Se succèdent ensuite Françoise Ascal, écrivain en résidence au Parc, qui procède à la lecture de ces travaux en cours, et Hélène Renaud, chargée des cafés historiques en région Centre, venue dispenser de précieux conseils techniques aux bibliothécaires tentés par la solution de lieux de débats et d’échanges vivants.
Autre modèle pratique, l’intervention de Léon Wisznia, co-fondateur de Citéphilo, qu’il qualifie lui-même de Marathon philosophique : 3 semaines, chaque année, la ville de Lille est le théâtre de multiples interventions, débats, réflexions, rencontres autour de la philosophie (thèmes, auteurs, ouvrages, questions d’actualité, demande émanées du terrain). Cet événement, plus copieux que les autres manifestations de ce genre (comme à Nantes ou à Blois), fonctionne en grande partie grâce à la mobilisation bénévole de nombreux professeurs de lycée et d’étudiants, et permet la réalisation de moments mémorables comme la rencontre en 2004, un an après les accords de Genève, d’un ancien représentant de l’OLP à Jérusalem et d’un ancien chef du Shin Beth (services de sécurité intérieure d’Israël).

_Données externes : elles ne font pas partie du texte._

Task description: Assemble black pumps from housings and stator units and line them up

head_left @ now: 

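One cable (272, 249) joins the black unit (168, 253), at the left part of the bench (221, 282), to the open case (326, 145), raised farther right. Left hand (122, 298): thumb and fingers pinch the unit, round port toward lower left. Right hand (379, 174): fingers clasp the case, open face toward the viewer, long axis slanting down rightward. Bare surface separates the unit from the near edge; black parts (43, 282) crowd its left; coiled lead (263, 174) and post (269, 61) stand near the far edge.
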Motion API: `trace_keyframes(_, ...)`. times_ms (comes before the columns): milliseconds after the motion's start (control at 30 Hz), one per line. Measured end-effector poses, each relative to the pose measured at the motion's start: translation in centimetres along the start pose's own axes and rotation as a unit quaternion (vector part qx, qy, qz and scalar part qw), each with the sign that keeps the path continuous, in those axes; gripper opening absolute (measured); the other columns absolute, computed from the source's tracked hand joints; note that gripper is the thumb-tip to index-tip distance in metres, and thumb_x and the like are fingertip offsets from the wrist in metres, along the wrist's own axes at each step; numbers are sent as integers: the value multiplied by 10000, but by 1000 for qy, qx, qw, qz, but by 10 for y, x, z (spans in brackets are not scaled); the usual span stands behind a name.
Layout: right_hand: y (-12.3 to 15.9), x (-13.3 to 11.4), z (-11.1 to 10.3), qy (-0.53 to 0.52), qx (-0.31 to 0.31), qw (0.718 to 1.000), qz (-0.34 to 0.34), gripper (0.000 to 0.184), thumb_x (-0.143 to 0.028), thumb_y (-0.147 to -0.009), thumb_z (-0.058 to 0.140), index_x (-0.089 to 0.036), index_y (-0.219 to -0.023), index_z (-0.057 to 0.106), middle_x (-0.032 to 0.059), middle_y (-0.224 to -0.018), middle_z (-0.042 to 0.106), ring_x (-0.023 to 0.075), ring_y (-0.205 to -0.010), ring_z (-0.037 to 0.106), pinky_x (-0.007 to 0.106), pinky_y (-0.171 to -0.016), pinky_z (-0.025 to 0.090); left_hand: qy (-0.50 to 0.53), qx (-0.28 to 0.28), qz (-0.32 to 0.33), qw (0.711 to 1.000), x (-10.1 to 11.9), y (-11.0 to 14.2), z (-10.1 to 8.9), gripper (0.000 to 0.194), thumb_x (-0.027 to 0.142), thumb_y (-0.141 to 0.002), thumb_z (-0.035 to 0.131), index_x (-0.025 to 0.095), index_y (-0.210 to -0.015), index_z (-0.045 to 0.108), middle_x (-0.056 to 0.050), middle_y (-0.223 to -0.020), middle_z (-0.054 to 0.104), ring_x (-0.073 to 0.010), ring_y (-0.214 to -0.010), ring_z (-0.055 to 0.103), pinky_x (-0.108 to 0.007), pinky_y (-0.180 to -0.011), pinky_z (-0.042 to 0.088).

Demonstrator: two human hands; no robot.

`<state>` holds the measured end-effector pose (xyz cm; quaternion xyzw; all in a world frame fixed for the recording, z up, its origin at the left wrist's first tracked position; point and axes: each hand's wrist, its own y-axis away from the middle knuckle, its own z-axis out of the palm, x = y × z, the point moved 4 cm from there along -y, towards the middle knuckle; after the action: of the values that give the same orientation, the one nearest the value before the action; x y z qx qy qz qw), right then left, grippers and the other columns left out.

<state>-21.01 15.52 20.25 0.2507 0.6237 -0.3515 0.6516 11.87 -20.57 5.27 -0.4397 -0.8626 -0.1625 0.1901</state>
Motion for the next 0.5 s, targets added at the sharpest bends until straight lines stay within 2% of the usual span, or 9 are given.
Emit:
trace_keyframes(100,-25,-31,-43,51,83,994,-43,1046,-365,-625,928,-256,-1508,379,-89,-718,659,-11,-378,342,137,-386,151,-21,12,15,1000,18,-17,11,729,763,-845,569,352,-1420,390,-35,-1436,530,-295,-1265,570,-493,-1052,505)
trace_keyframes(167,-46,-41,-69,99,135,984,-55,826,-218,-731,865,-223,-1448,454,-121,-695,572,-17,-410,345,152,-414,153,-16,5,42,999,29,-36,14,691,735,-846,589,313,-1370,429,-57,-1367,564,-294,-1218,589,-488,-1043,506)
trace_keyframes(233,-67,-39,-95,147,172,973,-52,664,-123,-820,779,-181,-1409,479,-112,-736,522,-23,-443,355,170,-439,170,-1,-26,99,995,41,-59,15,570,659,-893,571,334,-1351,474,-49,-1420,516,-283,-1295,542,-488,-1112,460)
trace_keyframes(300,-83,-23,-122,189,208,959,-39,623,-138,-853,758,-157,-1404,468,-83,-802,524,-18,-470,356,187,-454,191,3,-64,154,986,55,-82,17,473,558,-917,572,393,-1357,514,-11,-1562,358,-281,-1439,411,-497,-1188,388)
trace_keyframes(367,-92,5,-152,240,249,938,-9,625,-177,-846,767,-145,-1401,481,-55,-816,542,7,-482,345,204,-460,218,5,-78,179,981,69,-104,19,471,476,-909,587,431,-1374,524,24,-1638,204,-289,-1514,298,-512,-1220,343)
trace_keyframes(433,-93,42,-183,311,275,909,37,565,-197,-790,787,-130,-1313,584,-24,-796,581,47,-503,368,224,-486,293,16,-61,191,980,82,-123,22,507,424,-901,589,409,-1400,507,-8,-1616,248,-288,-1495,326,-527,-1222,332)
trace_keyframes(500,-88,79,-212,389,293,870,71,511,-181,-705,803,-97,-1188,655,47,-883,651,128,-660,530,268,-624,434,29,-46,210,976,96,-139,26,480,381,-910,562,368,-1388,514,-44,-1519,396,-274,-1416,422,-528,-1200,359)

La journée s’achève avec Daniel Kupferstein, documentariste, qui souligne la différence de point de vue et de traitement des données entre le documentaire et le reportage. L’extrait d’un film réalisé à la Cité Balzac de Vitry, après la mort de la jeune Sohane, brûlée vive, met en évidence les maladresse de l’urgence du reportage, dont le parti-pris d’objectivité recouvre les erreurs d’appréciation, au regard d’une approche subjective assumée mais qui traque la vérité des faits dans la singularité des êtres et des situations en cause.
En conclusion, pour éclairer les enjeux de cette journée dédiée à la culture populaire, Christain Godin reprend une phrase de Françoise Ascal : « il se peut que nous devenions amnésiques ». Le fil qui relie toutes les interventions, remarque-t-il, réside dans la mémoire : menacée par l’amnésie, sous l’urgence du présent et du futur immédiat, par le pathétique – nostalgie et émotion substituées à la réflexion, par l’inflation commémorative, qui la déguise en son contraire et aplanit le passé en le simplifiant. Contre cela, le rôle de la transmission du patrimoine, de ce qui a besoin d’être conservé, pour renforcer le lien vivant de l’humain avec sa propre mémoire, se révèle essentiel.